Reese had helped bring me to life, had given me a new purpose, new goals to chase and new recognition when I achieved them. He’d transformed the piano for me, helping me tap into feelings I’d been trying to subdue, to run away from. And in the process, I’d found joy again in the one thing that had always mattered most to me.

My relationship with the piano was on the mend. And it was all thanks to him.

I wanted to do something for him, too.

A flash of us sitting together at his piano sparked in my mind again, and heat rose on my cheeks as I remembered the way the air had grown thicker, the way I’d felt when I realized how close his lips were, how easy it would have been to touch them with my own.

I almost rolled my eyes, knowing it was a childish thing to desire. It was all too cliché that the first male I fantasized about in months and months of my libido being deceased was my ridiculously attractive and irreversibly broken piano teacher. We were spending all our time together, putting ourselves in vulnerable situations, opening up to each other so we could take that vulnerability and transfer it to our music.

I didn’t actually want to kiss him, I convinced myself. But, maybe I did want to repay him somehow, to help him find a new happiness the same way he’d helped me.

And as my uncle dragged me to the kitchen to indulge in my aunt’s famous baking, I realized I knew just the way to do it.

 

 

“You need a dog.”

Reese paused where he’d been pouring me a glass of water, the Brita pitcher still suspended mid-air and glass half full as he glanced at me from across his kitchen island. “What?”

“A dog. You know, the furry, four-legged things that wag their tails and lick your face? You need one.”

He blinked, watching me a moment more before he turned his gaze back to the task at hand, filling my glass to the top. He filled his own next, stashing the pitcher back in the fridge before he acknowledged what I’d said.

“I don’t need a dog.”

“I firmly disagree.”

He chuckled at that. “I haven’t had a pet my entire life, Sarah.”

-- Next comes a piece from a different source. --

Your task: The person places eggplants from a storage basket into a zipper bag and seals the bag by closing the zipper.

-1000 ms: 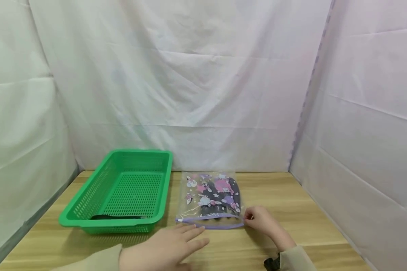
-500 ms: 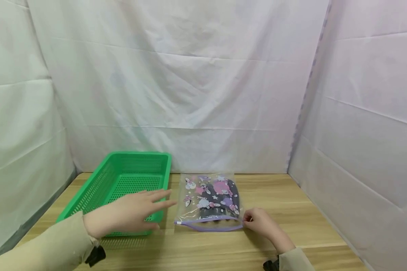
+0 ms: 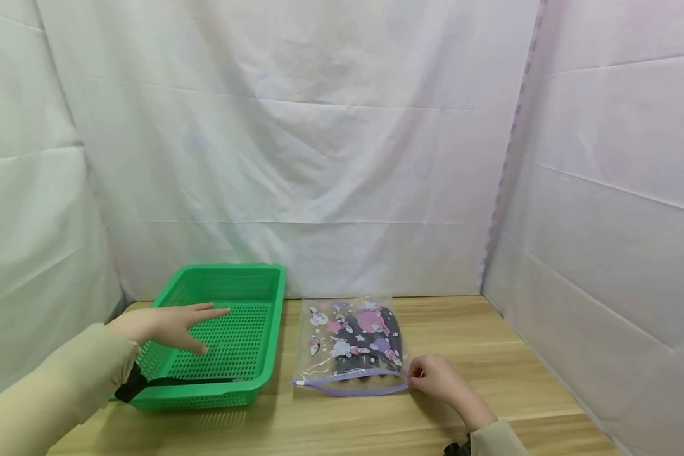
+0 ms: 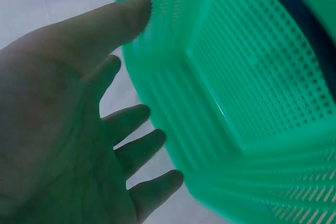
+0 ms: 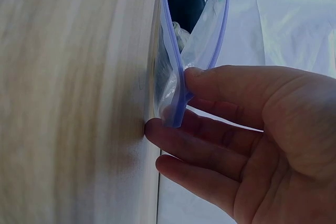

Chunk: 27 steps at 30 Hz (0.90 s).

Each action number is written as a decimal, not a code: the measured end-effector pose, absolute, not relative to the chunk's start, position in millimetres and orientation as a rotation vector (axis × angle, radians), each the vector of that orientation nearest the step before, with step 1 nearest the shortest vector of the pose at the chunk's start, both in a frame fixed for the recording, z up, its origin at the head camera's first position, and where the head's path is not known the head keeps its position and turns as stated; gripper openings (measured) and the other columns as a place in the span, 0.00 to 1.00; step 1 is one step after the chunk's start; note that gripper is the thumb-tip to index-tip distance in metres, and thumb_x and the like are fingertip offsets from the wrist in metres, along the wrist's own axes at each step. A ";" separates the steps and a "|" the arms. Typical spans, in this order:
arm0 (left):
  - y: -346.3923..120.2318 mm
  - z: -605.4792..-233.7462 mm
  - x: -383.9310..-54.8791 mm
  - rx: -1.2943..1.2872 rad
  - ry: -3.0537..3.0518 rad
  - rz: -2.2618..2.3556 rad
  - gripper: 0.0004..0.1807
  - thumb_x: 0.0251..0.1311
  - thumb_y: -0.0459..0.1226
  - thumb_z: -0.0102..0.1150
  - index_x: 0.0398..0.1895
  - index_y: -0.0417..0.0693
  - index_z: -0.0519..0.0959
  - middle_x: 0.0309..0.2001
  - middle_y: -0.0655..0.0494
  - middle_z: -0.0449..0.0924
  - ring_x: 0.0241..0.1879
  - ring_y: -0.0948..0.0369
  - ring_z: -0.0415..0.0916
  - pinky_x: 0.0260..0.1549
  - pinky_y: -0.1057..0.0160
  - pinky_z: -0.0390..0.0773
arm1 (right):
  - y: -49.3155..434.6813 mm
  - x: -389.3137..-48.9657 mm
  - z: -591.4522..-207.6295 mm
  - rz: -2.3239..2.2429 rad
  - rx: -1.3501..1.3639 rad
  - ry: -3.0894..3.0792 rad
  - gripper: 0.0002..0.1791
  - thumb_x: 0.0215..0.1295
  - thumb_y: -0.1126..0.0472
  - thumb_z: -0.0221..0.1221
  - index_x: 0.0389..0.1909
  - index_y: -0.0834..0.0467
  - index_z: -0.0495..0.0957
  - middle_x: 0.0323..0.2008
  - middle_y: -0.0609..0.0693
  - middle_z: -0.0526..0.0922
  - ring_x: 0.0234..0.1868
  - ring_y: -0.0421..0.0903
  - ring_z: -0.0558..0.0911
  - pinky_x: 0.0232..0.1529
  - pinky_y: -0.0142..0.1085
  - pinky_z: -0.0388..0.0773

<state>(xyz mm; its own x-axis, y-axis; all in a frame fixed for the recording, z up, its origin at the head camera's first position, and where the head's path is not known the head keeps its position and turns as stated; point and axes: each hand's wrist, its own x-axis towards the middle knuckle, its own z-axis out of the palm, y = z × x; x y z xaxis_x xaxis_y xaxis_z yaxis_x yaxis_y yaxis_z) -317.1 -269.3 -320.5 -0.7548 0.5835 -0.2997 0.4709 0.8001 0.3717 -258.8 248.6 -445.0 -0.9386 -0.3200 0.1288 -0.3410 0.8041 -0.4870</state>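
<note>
My left hand (image 3: 173, 324) hovers over the left side of the green basket (image 3: 279, 316), fingers spread and straight, holding nothing. Inside the basket, along its near wall, lies a dark, slender item (image 3: 194, 381) whose kind I cannot tell. To the right, a clear zip bag (image 3: 319, 361) with pink and purple cartoon prints lies flat, its purple-edged mouth gaping toward me. Several dark, rounded items (image 5: 186, 3) are inside the bag. My right hand (image 3: 440, 380) pinches the right end of the bag's mouth between thumb and fingers, as the right wrist view shows.
The wooden table (image 3: 479, 342) carries the basket on the left and the bag in the middle. White cloth (image 3: 296, 158) hangs behind and on both sides. Raised walls surround the basket floor.
My left hand has moved left and away from me, from near the bag's mouth to above the basket. My right hand keeps its pinch on the bag's corner.
</note>
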 end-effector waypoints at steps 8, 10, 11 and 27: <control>-282.6 -329.7 -327.2 0.638 2.488 0.403 0.49 0.47 0.40 0.75 0.74 0.50 0.60 0.72 0.32 0.50 0.68 0.29 0.46 0.53 0.32 0.63 | 244.4 -259.6 -446.6 0.814 0.552 -2.954 0.10 0.53 0.67 0.65 0.19 0.52 0.78 0.21 0.39 0.76 0.21 0.35 0.70 0.23 0.31 0.70; -281.8 -330.7 -326.0 0.612 2.460 0.394 0.47 0.47 0.38 0.75 0.72 0.49 0.63 0.71 0.33 0.53 0.67 0.29 0.48 0.53 0.33 0.65 | 243.1 -260.0 -445.9 0.808 0.564 -2.952 0.09 0.53 0.68 0.65 0.20 0.53 0.78 0.21 0.39 0.76 0.22 0.35 0.70 0.23 0.31 0.71; -281.2 -330.7 -325.6 0.609 2.454 0.377 0.46 0.46 0.37 0.75 0.72 0.49 0.64 0.70 0.33 0.56 0.66 0.29 0.50 0.52 0.33 0.66 | 242.5 -260.1 -445.1 0.803 0.569 -2.948 0.09 0.53 0.67 0.65 0.20 0.53 0.78 0.21 0.39 0.77 0.22 0.35 0.70 0.23 0.31 0.71; -283.3 -337.4 -324.8 0.576 2.477 0.163 0.34 0.47 0.35 0.74 0.62 0.46 0.75 0.62 0.37 0.69 0.62 0.31 0.59 0.51 0.32 0.65 | 247.0 -261.7 -440.3 0.791 0.542 -2.931 0.08 0.53 0.68 0.65 0.21 0.54 0.79 0.23 0.40 0.78 0.23 0.35 0.72 0.26 0.31 0.72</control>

“What?” I blanched, not bothering to hide the dramatic drop of my jaw. “You never had a pet? Ever?”

Reese shook his head.

“A dog? Cat? Rabbit? Hamster? Fish?”

He just kept shaking his head as I listed off all the possible pets he could have had in his lifetime.

“That’s absurd,” I finally said, still shocked. Then, I held my head higher, straightening my spine where I sat. “And all the more reason for you to get a dog.”